We will just make minor adjustments so that Micheal has a better chance for success as our quarterback. Evaluating personnel and recognizing strengths are two of the most important things you have to do as a coach. You have to play to the players' strengths.
I remember thinking all of that sounded good. A COACH WHO CAN ADJUST TO WHATEVER IS THROWN AT HIM. He even expanded on those comments in the preseason.
We are going to move the football more with him (Spurlock). We will move the pocket. He is a threat to run the football. Micheal is a great part of that package.
So how did all of that adjusting and playing to players' strengths go?
- vs Memphis: 11 rushes, 6 yards; 31 passes (11-31), 182 yards
- vs Alabama: 2 rushes, -11 yards; 15 passes (5-15), 54 yards
Hey, that worked pretty well! Maybe we should try more of tha- AIR IT OUT.
Flatt replaced Spurlock after halftime, which totally fixed everything. And by everything I mean nothing.
After losing to Alabama and beating a 2-9 Vanderbilt team at home in overtime (the Commodores led 23-13 going into the 4th quarter), Ole Miss traveled to Wyoming where they outgained the Cowboys 567-397, but also committed 14 penalties and five turnovers in a loss that would've melted #OleMissTwitter's face. In fact, Ole Miss needed an onside kick with 1:38 to play to even have a chance to win. CAN'T LET OLE MISS HANG AROUND LIKE THAT, WYOMING.
Other than punter Cody Ridgeway averaging 22 yards per carry (RUN THE DANG BALL WITH HIM), one of the only enjoyable moments from the season was the South Carolina game. In an effort to not be terrible on offense, Cutcliffe rotated all three quarterbacks (Flatt, Spurlock, and Lane) on every play, which helped create a 31-28 win.
For reasons I cannot recall (or maybe I'm repressing the sadness), I was at that game and can confirm it was the most PIPE IT UP a group of people has ever been about a bad 2-3 team. We were all so terribly confused by the tomfoolery that we took to hollerin' non-stop because we didn't know what else to do.
Once the three-headed monster reduced Columbia to ruins and moved on to its next city, the season began its final slide into an abandoned mine. After losses to Tennessee and Auburn, a clash of Goliaths was at hand:
At least Ole Miss didn't get dunked on, right?
However, all was not lost. Cutcliffe was willing to make other attempts at offensive innovation. Like say, lining up Jamal Pittman (of waving pistols at people and police fame), a 240-pound backup running back, at wide receiver and throwing a four-yard pass to him with third-string quarterback Robert Lane.

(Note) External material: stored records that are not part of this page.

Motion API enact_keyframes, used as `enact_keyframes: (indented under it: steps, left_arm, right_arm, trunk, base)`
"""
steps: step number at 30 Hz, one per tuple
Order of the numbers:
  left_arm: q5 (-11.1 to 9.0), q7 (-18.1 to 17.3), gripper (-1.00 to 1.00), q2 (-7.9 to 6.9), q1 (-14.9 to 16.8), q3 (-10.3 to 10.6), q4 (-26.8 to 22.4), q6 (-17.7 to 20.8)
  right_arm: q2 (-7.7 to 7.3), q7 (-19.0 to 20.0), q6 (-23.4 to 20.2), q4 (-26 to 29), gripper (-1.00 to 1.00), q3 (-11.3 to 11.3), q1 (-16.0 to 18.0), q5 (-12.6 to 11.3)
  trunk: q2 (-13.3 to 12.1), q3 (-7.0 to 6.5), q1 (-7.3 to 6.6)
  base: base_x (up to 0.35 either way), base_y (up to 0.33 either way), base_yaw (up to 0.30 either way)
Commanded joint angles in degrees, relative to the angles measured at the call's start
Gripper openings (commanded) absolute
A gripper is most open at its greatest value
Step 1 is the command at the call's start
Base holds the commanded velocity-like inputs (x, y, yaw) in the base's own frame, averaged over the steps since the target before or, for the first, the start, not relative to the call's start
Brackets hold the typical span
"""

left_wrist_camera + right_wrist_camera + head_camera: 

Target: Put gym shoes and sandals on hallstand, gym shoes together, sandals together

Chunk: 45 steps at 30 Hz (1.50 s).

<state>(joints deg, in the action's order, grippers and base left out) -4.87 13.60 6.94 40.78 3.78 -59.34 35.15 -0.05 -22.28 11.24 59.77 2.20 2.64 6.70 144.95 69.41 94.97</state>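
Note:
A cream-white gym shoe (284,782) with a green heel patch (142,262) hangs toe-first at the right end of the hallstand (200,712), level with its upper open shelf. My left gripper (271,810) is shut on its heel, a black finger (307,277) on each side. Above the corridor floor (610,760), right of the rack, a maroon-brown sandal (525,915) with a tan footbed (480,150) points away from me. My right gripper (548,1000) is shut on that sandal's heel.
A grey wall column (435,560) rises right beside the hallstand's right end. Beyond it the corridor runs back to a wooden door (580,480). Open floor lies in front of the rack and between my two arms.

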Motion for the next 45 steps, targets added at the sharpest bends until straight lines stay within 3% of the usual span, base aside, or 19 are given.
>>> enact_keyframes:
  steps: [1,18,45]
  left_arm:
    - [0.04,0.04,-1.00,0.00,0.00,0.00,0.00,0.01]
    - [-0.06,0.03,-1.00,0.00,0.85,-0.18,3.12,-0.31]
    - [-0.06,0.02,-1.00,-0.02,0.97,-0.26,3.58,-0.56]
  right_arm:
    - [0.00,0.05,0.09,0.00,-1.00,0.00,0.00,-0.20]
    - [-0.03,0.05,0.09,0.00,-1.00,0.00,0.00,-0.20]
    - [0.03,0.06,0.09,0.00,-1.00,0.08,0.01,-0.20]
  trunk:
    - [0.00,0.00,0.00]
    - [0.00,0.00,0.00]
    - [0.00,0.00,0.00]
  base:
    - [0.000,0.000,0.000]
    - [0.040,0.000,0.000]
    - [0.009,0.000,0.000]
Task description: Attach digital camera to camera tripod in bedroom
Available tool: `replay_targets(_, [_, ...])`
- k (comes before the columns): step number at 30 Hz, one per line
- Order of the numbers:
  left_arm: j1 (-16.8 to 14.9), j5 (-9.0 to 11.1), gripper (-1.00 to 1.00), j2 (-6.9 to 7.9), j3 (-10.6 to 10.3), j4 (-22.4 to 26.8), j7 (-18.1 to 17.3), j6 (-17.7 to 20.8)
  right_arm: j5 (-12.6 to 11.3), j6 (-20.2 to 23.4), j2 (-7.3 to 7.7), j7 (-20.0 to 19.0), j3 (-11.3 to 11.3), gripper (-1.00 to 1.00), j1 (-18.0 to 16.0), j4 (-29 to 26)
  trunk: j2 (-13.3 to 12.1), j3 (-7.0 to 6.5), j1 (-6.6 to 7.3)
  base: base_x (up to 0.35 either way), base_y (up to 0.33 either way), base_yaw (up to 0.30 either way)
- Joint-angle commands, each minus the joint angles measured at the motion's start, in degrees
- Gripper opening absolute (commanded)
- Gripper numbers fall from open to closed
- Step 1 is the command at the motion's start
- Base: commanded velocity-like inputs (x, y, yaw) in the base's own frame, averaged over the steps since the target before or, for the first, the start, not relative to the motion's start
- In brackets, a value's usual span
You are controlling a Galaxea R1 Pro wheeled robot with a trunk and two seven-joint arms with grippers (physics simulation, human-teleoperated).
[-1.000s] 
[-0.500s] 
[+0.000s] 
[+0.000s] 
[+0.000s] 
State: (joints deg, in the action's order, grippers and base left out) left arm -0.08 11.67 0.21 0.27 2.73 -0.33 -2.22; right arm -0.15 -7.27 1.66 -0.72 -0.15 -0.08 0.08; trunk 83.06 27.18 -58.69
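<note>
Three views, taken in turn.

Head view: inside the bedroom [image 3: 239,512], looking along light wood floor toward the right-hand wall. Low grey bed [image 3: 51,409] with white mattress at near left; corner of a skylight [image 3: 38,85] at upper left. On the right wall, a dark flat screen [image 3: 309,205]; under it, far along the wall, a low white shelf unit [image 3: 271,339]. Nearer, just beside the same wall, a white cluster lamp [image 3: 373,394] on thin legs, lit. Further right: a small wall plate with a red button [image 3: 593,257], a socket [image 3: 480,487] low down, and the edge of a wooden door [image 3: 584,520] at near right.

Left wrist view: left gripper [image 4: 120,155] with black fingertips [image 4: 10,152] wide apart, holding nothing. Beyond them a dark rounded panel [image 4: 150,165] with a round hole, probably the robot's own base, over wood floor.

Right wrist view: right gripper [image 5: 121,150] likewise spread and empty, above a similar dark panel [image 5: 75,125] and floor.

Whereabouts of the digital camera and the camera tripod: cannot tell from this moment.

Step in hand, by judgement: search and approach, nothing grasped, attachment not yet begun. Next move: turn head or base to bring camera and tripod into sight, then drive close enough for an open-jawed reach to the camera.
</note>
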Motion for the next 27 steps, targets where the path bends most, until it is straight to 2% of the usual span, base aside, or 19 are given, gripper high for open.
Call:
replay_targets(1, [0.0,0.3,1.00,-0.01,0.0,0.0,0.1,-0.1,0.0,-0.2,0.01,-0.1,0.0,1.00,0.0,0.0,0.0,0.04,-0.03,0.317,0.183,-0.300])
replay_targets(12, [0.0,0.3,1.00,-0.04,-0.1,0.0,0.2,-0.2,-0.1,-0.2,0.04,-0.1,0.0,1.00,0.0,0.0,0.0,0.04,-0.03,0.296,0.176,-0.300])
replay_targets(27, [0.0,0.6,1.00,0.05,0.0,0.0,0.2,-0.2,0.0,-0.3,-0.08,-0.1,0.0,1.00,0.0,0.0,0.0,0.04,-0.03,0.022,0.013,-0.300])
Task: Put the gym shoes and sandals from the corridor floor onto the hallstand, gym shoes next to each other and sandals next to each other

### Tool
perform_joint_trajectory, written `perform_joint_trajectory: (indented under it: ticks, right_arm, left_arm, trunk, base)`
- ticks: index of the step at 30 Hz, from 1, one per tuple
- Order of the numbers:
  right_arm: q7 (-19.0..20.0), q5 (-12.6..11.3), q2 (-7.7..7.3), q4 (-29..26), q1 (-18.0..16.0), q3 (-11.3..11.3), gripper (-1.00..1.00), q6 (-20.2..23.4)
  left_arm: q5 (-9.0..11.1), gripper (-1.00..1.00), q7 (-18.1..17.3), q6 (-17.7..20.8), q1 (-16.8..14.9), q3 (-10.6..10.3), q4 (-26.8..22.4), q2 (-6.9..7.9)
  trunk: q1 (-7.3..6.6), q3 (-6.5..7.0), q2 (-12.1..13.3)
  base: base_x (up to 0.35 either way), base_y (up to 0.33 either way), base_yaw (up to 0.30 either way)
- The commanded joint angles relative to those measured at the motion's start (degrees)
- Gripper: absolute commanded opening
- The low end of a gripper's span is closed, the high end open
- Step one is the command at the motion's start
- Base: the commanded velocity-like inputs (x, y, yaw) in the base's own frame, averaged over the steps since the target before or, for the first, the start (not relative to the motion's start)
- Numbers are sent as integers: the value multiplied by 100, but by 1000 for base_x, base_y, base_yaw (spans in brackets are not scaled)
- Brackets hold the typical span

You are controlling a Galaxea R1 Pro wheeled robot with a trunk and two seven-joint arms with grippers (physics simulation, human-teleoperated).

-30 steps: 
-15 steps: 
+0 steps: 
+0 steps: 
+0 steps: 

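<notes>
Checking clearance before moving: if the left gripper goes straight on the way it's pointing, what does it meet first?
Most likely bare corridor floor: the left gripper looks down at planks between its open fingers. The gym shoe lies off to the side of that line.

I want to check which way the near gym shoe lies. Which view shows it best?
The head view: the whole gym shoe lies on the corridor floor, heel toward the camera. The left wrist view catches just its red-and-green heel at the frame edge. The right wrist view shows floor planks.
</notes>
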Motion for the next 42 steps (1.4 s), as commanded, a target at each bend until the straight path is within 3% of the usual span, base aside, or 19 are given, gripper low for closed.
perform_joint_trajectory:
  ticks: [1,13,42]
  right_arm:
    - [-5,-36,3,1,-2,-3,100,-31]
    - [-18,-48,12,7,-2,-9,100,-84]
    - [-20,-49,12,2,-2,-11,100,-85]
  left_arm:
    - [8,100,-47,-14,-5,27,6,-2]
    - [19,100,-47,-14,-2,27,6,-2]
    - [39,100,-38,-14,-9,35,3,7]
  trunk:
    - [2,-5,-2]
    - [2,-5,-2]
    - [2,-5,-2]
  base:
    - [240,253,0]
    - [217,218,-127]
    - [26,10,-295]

And remember way back in August when Cutcliffe said they would run some option? A MAN OF HIS WORD:
Following a loss to LSU, the 2004 team closed out the season with a win over Mississippi State. I found no footage of that game, but did find a person who played the 2004 Egg Bowl on NCAA Football and posted the entire hour-long game on the line.
Judge that person all you want, but thanks to his or her lack of anything better to do, we can capture all of the feelings that occurred during the 2004 season in this series of video and screenshots:
A season fully deserving of that crap scoreboard.